Dall’indagine è emerso che un numero considerevole di pazienti diffonde virus infettivi in particelle di aerosol abbastanza piccole da essere trasmesse per via aerea e che permangono a lungo sospese nell’aria. Gli scienziati hanno scoperto che nel 48% dei campioni (11 su 23) di aria emessa tramite il respiro era presente Rna virale e in 8 di questi erano contenuti virus infettivi. Da qui la conclusione che la trasmissione di particelle infette non avviene esclusivamente attraverso tosse e starnuti. Anzi, sono state individuate differenze significative tra i virus presenti nei campioni prodotti con gli starnuti e quelli realizzati con la respirazione.

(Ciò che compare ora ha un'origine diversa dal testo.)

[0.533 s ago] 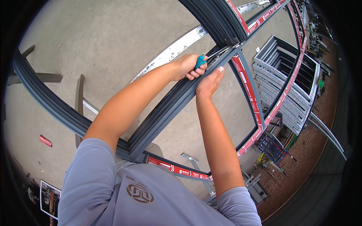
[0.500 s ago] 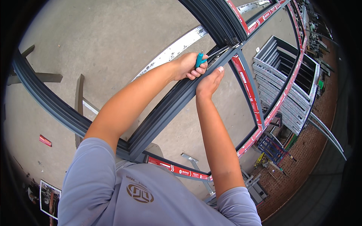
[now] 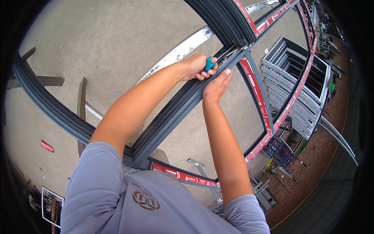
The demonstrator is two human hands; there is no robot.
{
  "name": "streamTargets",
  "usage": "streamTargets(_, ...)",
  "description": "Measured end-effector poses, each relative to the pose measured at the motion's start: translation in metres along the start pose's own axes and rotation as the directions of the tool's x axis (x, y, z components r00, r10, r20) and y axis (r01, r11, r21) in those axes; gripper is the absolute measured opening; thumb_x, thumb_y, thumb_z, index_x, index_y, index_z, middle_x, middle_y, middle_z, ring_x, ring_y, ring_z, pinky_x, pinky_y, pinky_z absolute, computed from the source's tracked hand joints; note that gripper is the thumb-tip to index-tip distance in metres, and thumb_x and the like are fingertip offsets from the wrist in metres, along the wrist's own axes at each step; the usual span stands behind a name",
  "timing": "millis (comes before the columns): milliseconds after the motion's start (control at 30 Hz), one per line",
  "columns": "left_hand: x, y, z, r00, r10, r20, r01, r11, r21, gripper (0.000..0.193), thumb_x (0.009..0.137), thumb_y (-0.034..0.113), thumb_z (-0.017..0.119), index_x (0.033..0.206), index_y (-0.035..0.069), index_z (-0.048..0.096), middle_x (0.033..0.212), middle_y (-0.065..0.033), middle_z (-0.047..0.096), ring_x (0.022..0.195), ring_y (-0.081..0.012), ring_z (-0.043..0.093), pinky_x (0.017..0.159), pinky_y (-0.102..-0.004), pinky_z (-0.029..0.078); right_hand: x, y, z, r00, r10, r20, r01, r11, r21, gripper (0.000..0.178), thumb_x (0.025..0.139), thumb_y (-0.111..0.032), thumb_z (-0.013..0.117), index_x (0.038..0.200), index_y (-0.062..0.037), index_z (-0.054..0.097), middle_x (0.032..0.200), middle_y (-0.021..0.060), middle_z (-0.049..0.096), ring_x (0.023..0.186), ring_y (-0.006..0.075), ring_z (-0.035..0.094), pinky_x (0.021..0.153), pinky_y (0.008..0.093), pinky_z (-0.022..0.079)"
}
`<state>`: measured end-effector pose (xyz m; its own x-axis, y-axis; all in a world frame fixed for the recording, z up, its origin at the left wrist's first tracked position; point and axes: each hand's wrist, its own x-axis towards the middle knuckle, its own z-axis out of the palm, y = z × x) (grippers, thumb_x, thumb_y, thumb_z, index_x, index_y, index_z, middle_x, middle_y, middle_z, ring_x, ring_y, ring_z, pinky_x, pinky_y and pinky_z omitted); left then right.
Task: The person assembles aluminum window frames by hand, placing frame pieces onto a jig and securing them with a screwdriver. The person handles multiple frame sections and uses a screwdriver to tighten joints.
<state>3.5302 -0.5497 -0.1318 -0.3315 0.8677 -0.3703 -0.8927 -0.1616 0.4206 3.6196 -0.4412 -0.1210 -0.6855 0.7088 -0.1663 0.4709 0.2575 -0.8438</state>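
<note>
A teal-handled hex key (image 3: 209,64) with a T-shaped grip is in my left hand (image 3: 198,67), whose fingers curl closed round the handle. Its thin metal shaft points up and right along the channel of a dark grey window frame (image 3: 167,124), toward a corner joint (image 3: 243,46). Where the tip ends is too small to tell. My right hand (image 3: 216,87) holds the outer edge of the same frame bar, just below my left hand. Its thumb lies along the bar; the other fingers are mostly hidden.
Red-and-white protective tape (image 3: 255,84) covers parts of the frame. Slatted metal frames (image 3: 294,82) are stacked on the right, beside a dark blue rack (image 3: 281,154). Dark support legs (image 3: 82,97) stand at the left, and a red piece (image 3: 46,146) lies on the floor.
The teal handle and my left hand have shifted slightly right, and the handle has turned a little in my grip. My right hand stays in place on the frame.
</note>
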Motion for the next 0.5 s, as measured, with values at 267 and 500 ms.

Abbiamo scoperto che le persone influenzate hanno contaminato l’aria circostante con virus infettivi semplicemente respirando, senza tossire o starnutire Gli individui affetti da influenza generano particelle di aerosol contagiose (piccole gocce che rimangono sospese nell’aria per lungo tempo) anche quando non tossiscono, e specialmente durante i primi giorni di malattia. Pertanto, quando prendono l’influenza, dovrebbero andare a casa e non rimanere sul posto di lavoro a infettare gli altri”, ha spiegato Donald K. Milton, coordinatore dello studio.

Lo studio suggerisce che oltre alle comuni precauzioni per cercare di non ammalarsi, come lavare spesso le mani e le superfici, ed evitare di stare accanto a colleghi influenzati, bisognerebbe migliorare i sistemi di ventilazione di scuole, uffici e ospedali. E permettere che chi prende l’influenza, almeno nei primi giorni, possa rimanere a casa.